Two new political scenarios emerge simultaneously and remain largely ignored. In the first, according to Survation the SNP is on course for a landslide in next year’s Holyrood 2016 elections with the party now more popular than it was in May’s General Election. The poll shows the Conservatives up (yes, up) to 14%, and the Lib Dems at 7%. If this poll was born out it would see the SNP on 71 Holyrood seats, with Labour holding on to just 24 of its current 37 seats, and the Scottish Green party taking 12 seats from an 11% regional vote. This would be a seismic victory for the Greens – their best ever, and largely at the expense of Scottish Labour – whose bad times don’t seem to have not bottomed out yet. The poll suggests as many as one in eight of those who voted Labour in May now say they might vote for the SNP in 2016.

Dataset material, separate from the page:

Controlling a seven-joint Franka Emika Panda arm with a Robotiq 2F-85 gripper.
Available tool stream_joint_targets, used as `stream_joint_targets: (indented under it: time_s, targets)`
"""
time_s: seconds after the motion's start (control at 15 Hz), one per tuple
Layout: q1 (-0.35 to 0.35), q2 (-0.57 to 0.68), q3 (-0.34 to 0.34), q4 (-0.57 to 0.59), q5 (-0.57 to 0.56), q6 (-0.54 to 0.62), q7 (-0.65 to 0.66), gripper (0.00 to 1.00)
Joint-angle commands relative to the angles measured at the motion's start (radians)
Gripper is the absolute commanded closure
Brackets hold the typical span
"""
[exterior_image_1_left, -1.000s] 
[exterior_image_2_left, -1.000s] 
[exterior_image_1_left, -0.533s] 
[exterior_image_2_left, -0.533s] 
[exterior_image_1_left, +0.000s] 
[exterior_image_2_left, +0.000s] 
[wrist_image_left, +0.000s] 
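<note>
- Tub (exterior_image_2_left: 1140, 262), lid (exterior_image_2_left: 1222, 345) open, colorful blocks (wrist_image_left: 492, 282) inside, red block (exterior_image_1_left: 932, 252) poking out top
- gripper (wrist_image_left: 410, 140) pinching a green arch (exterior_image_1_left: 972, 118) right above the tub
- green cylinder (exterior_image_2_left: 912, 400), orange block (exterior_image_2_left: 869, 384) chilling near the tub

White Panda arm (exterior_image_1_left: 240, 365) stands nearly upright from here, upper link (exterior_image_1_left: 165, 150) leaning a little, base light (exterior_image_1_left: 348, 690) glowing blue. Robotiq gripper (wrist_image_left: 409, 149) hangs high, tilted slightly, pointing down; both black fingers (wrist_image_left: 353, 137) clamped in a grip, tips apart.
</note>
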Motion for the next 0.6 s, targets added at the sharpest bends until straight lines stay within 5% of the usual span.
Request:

In the second scenario, according to the New Statesman, Jeremy Corbyn could be on course to win leadership of the Labour Party. They write: “If vote share and constituency nominations mirrored each other, Burnham would be ahead of the pack with 39 per cent, Corbyn would be second with 33 per cent, Cooper third with 25 per cent, and Kendall fourth with four per cent. However, it appears that Labour’s preferential voting system – used both for the final contest and to nominate by local parties – is masking Corbyn’s strength in the first round. One survey has Corbyn ahead by more than 15 points. Another puts him in what one campaign staffer called “a commanding position…he is on course to win”.”
If both these were to come to pass you would have an emboldened Scottish Green Party in its strongest position ever, with a host of brand-new radical, articulate MSPs, and a depleted wounded Scottish Labour Party with an unlikely and uncertain relationship with its new UK leader. I have no idea what Corbyn’s views are on the constitutional question, but it would be both a blessing and a curse for Scottish Labour who have tacked to the right for several years now. Could they be rejuvenated by being able to breathe easier, drop their support for Trident and repudiate all that Jim Murphy & John McTernan stuff and Johann’s dire ‘no such thing as something for nothing’ material?
It’s an interesting projection. How would the Scottish parliament look with a left of centre Labour and a hugely emboldened Scottish Green Party? It would mean a decisive left of centre Scotland, which would offer challenges to the SNP’s own right-wing, and would likely mean a more coherent, credible and critical opposition than wee Wullie Rennie and friends managed in the last parliament.
As the big picture issues of EVEL, the Grexit, the future of the EU institutions play out, lots of questions remain. Can we stop the election of Scotland’s first UKIP MSP? Could Kezia live with a Jeremy leadership? Could the SNP cope with a real critique of its environment policies? And where would the Scottish Left project’s new party find room here? With a grassroots movement lining up against INEOS, against nuclear and Trident there’s the potential for some big challenges to consensus politics which could prove a welcome challenge to the continuity Yes movement. Unlikely alliances aren’t just for Westminster. A massive cross-party alliance against Trident, fracking and for, say, new housing could push Holyrood to bolder actions in the coming years.
But one key question would be the position of the Scottish Greens on independence. If they take a clear positive view as independence as a route map to a greener, more socially just and nuclear-free Scotland, then we would be looking at Holyrood with a majority for independence, and that could be as significant as the celebrated 56 MPs at Westminster.